Exercise:
The answer is the full listing restated exactly, without any pictures.

Given data:

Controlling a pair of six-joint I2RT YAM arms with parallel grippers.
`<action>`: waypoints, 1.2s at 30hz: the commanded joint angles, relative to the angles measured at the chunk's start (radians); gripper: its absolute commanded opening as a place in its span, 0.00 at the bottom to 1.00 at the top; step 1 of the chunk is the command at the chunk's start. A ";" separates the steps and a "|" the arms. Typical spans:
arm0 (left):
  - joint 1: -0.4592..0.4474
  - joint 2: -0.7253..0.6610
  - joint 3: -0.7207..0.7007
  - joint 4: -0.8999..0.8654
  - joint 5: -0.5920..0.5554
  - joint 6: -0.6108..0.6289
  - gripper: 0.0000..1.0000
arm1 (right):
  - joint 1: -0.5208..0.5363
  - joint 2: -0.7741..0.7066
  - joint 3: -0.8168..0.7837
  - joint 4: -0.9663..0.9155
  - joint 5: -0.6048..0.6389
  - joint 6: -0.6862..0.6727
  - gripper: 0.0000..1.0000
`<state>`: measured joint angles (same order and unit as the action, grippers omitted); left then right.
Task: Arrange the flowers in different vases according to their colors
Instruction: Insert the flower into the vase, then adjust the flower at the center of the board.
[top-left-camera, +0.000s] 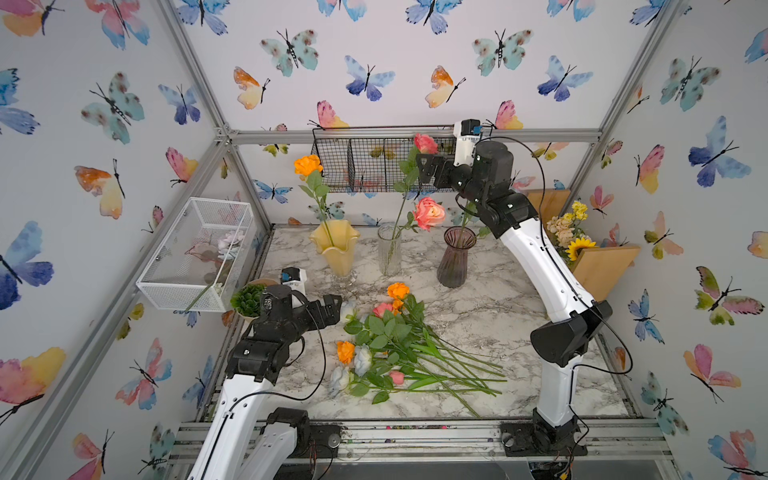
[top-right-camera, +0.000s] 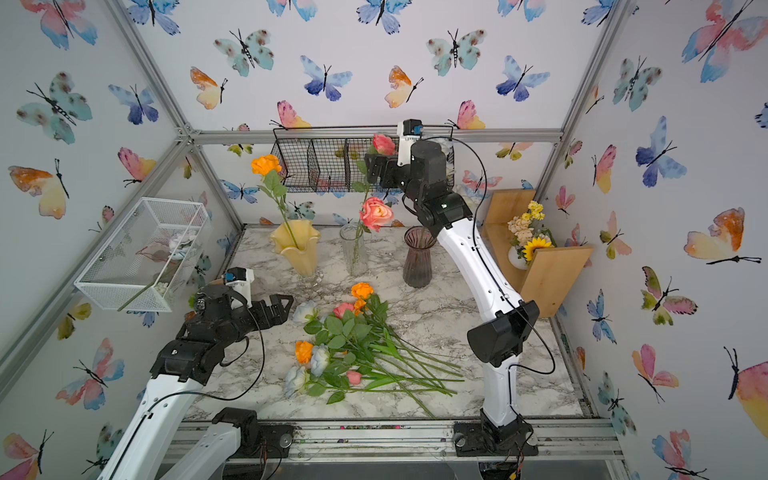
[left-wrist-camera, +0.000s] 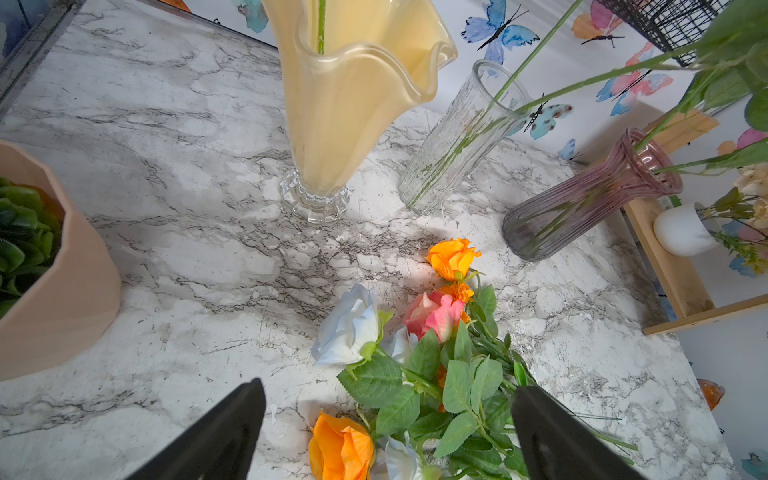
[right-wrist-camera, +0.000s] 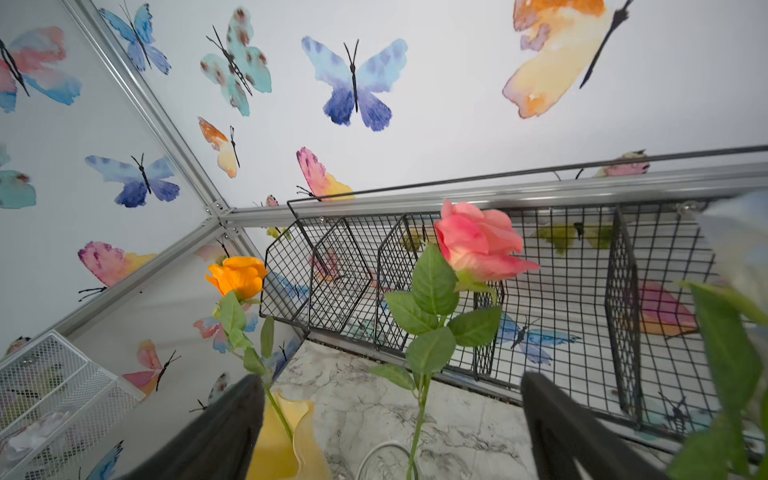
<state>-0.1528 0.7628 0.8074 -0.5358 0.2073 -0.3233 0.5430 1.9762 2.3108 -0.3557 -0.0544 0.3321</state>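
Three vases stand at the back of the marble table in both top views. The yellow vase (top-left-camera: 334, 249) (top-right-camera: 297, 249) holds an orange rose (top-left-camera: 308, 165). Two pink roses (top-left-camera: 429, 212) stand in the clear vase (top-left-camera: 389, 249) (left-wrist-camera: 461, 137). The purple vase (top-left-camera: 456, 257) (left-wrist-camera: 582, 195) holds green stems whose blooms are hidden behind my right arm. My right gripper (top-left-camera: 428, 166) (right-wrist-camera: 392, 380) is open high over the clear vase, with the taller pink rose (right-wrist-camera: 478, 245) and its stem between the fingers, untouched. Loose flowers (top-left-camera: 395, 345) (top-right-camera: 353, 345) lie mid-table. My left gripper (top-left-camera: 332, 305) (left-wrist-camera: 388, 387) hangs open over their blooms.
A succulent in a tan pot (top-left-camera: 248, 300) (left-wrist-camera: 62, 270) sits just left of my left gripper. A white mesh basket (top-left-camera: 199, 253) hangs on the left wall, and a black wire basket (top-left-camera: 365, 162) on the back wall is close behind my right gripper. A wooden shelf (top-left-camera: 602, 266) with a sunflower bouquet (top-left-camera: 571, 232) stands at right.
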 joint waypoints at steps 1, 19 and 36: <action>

Answer for the task:
Controlling a pair of six-joint I2RT YAM arms with parallel grippers.
`<action>`: waypoints, 1.2s at 30hz: the commanded joint angles, relative to the angles measured at the chunk's start (radians); gripper: its absolute commanded opening as a place in its span, 0.00 at the bottom to 1.00 at the top; step 1 of the chunk is the command at the chunk's start. A ";" separates the steps and a "|" the arms. Typical spans:
arm0 (left):
  - joint 1: -0.4592..0.4474
  - joint 2: -0.7253..0.6610
  - joint 3: -0.7207..0.7007
  - joint 4: -0.8999..0.8654
  - joint 5: -0.5920..0.5554
  - joint 6: -0.6108..0.6289
  - gripper: 0.0000..1.0000
arm1 (right):
  - joint 1: -0.5208..0.5363
  - joint 2: -0.7741..0.7066
  - joint 3: -0.8168..0.7837
  - joint 4: -0.9663..0.9155
  - joint 5: -0.6048..0.6389
  - joint 6: -0.6862..0.6727
  - gripper: 0.0000..1.0000
`<state>`: measured joint angles (same order and unit as the action, grippers omitted); left then right.
Task: Arrange the flowers in different vases according to their colors
Instruction: Insert the flower into the vase, then adjust the flower at the center of the board.
[top-left-camera, +0.000s] 
[top-right-camera, +0.000s] 
[left-wrist-camera, +0.000s] 
[right-wrist-camera, +0.000s] 
<state>-0.1528 0.7628 0.8074 -0.5358 0.2073 -0.3233 0.5430 1.9762 2.3108 -0.3557 -0.0544 0.3321</state>
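Three vases stand at the back of the marble table in both top views. The yellow vase (top-left-camera: 334, 249) (top-right-camera: 297, 249) holds an orange rose (top-left-camera: 308, 165). Two pink roses (top-left-camera: 429, 212) stand in the clear vase (top-left-camera: 389, 249) (left-wrist-camera: 461, 137). The purple vase (top-left-camera: 456, 257) (left-wrist-camera: 582, 195) holds green stems whose blooms are hidden behind my right arm. My right gripper (top-left-camera: 428, 166) (right-wrist-camera: 392, 380) is open high over the clear vase, with the taller pink rose (right-wrist-camera: 478, 245) and its stem between the fingers, untouched. Loose flowers (top-left-camera: 395, 345) (top-right-camera: 353, 345) lie mid-table. My left gripper (top-left-camera: 332, 305) (left-wrist-camera: 388, 387) hangs open over their blooms.
A succulent in a tan pot (top-left-camera: 248, 300) (left-wrist-camera: 62, 270) sits just left of my left gripper. A white mesh basket (top-left-camera: 199, 253) hangs on the left wall, and a black wire basket (top-left-camera: 365, 162) on the back wall is close behind my right gripper. A wooden shelf (top-left-camera: 602, 266) with a sunflower bouquet (top-left-camera: 571, 232) stands at right.
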 joint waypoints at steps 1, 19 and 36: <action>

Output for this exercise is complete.